Molecular Subtyping and Risk Stratification for the Classification of Myeloma

Introduction

Over the last 15 years gene expression profiling (GEP) has been used to define myeloma molecular subgroups and to determine clinical prognosis.  Two major molecular subgroup classifications have been used: the UAMS which determines 7 subgroups and the TC classification based on the presence of IgH translocations and expression of D group cyclins. For prognosis, although a number of different GEP signatures have been defined, the widely used GEP70 identifies 15% of patients with high risk (HR) disease who have a median PFS and OS of 1.75 and 2.83 years. An ideal classification system would identify clinically relevant subgroups with distinct etiology and biology using standardized techniques. We have examined a large group of patients characterized at multiple genetic levels to optimize the diagnostic approach of newly diagnosed patients going forward.

Materials and methods

Study subjects included 1349 cases enrolled in Total Therapy trials (median follow up 7.5 years). Gene expression profiling was used to determine GEP70 risk status, molecular subgroup by UAMS and TC classifications, and to devise a new and extended TC classification (TC10). Interphase FISH associated with IgH translocations and 1q+ and 17p- were used to build GEP proxies. Data from mutational analysis generated by the FoundationOne targeted sequence panel was also incorporated. Results were validated on the UK MRC MyelomaIX and Hovon65/GMMG-4 studies. 

Results

An initial agnostic analysis of GEP data using sparse k-means clustering verified the existence of TC based groups. Six groups were identified that corresponded overwhelmingly with known TC subgroups; CCND1-t(11;14), D1-HRD, D2-HRD, MMSET, MAF/CCND2, and CCND3. Further comparisons between the molecular subgroup and TC classifier revealed that the UAMS 7 subgroups clustered strongly within one predominant TC group: CD-1 and CD-2 to t(11;14), HY to D1, LB and PR to D2, MF to t(14;16) or t(14;20), and MS to t(4;14). As the UAMS molecular subgroups are largely contained within the TC framework, we aimed to extend the TC by developing the TC10.

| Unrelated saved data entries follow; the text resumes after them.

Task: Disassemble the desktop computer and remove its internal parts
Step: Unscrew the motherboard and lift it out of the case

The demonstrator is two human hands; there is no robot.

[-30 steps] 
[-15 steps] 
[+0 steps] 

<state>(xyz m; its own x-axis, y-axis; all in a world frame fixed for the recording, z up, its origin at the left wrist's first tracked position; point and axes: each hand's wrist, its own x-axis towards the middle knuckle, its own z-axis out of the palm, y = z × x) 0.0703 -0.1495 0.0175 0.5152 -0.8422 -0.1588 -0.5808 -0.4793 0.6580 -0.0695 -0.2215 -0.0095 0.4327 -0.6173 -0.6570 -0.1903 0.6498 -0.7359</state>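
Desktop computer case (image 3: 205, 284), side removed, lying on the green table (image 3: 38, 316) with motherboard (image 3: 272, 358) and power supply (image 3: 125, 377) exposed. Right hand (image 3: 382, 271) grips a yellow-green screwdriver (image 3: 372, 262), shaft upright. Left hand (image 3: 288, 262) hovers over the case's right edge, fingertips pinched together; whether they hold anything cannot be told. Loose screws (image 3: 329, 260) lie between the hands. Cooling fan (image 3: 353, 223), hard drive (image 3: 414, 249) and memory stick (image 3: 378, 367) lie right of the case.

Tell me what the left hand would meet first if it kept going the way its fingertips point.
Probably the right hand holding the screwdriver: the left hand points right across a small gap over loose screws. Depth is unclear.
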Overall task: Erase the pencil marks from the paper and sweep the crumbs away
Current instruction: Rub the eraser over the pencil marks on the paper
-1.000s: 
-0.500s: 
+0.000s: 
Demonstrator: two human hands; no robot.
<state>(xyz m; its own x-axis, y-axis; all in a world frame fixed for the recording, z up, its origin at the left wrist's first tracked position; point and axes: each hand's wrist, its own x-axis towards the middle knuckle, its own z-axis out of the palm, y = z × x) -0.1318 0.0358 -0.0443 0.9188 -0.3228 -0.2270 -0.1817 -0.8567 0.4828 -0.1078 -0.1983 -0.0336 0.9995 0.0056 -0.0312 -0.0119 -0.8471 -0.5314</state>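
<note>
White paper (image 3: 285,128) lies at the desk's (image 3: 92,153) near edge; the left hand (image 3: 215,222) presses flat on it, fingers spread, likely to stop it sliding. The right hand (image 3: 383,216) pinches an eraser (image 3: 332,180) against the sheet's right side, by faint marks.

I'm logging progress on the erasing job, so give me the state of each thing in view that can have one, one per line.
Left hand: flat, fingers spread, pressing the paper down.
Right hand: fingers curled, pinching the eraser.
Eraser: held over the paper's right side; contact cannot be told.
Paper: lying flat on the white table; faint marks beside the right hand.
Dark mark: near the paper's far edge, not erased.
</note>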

To extend the known TC subgroups, unsupervised clustering was applied to the 3 largest subgroups [t(11;14), D1, and D2] to determine the strongest single divisor within each respective subgroup. The dominant feature within the t(11;14) cases was CD20 expression, while the D1 and D2 subgroups both split according to RRAS2. CD20 is associated with PAX5 and VPREB3 expression, and RRAS2 is associated with decreased PTP4A3 and increased TNFAIP3 and BIRC3 expression. RRAS2 activation within D1 subgroup and CD20 activation within t(11;14) cases corresponds to an increased time to response to induction therapy suggesting they constitute important biological subgroups. The TC10 combines the known etiologic subgroups of the TC with functionally relevant subdivisions to create 10 novel subgroups: t(11;14) CD20+/-, D1: RRAS2+/-, D2: RRAS2+/-, t(4;14), t(14;16), t(14;20), and t(6;14). Analysis of mutational data revealed that RRAS2 and CD20 activation within the D1, D2, and t(11;14) subgroups reduced the number of mutations in the MAPK pathway. Further mutational analysis revealed that median mutational load was highest in t(14;16) and lowest in D2: RRAS2+ subgroups.

The GEP70 score identifies 15% of patients with HR disease and is specific for this purpose. In an analysis of risk assessment methods, we compared GEP detected adverse lesions [t(4;14), t(14;16), t(14;20), 17p- and 1q+] with the GEP70 and revealed that GEP70 HR identified samples have lower OS rates than cases with more than one adverse lesion (validated in external sets). GEP70 HR segregates non-uniformly across molecular subgroups as over 40% of all HR cases are found in the TC10 t(4;14), t(14;16), and t(14;20) subgroups. GEP70 HR cases also have a higher mutational load than low risk cases.  Furthermore, GEP70 HR is uniquely associated with 1q+ and 17p- as cases with at least one of these adverse lesions are 4.9 times as likely to be GEP70 HR as cases with neither.

Conclusion

GEP profiling has a central role in simplifying and standardizing the molecular subgroup designation and risk stratifying of MM patients. The GEP70 risk score reliably identifies HR cases and outperforms FISH in risk assessment, even in validation data sets. The TC10 provides a classification system that improves upon previous methods by defining both etiological and functionally meaningful subgroups.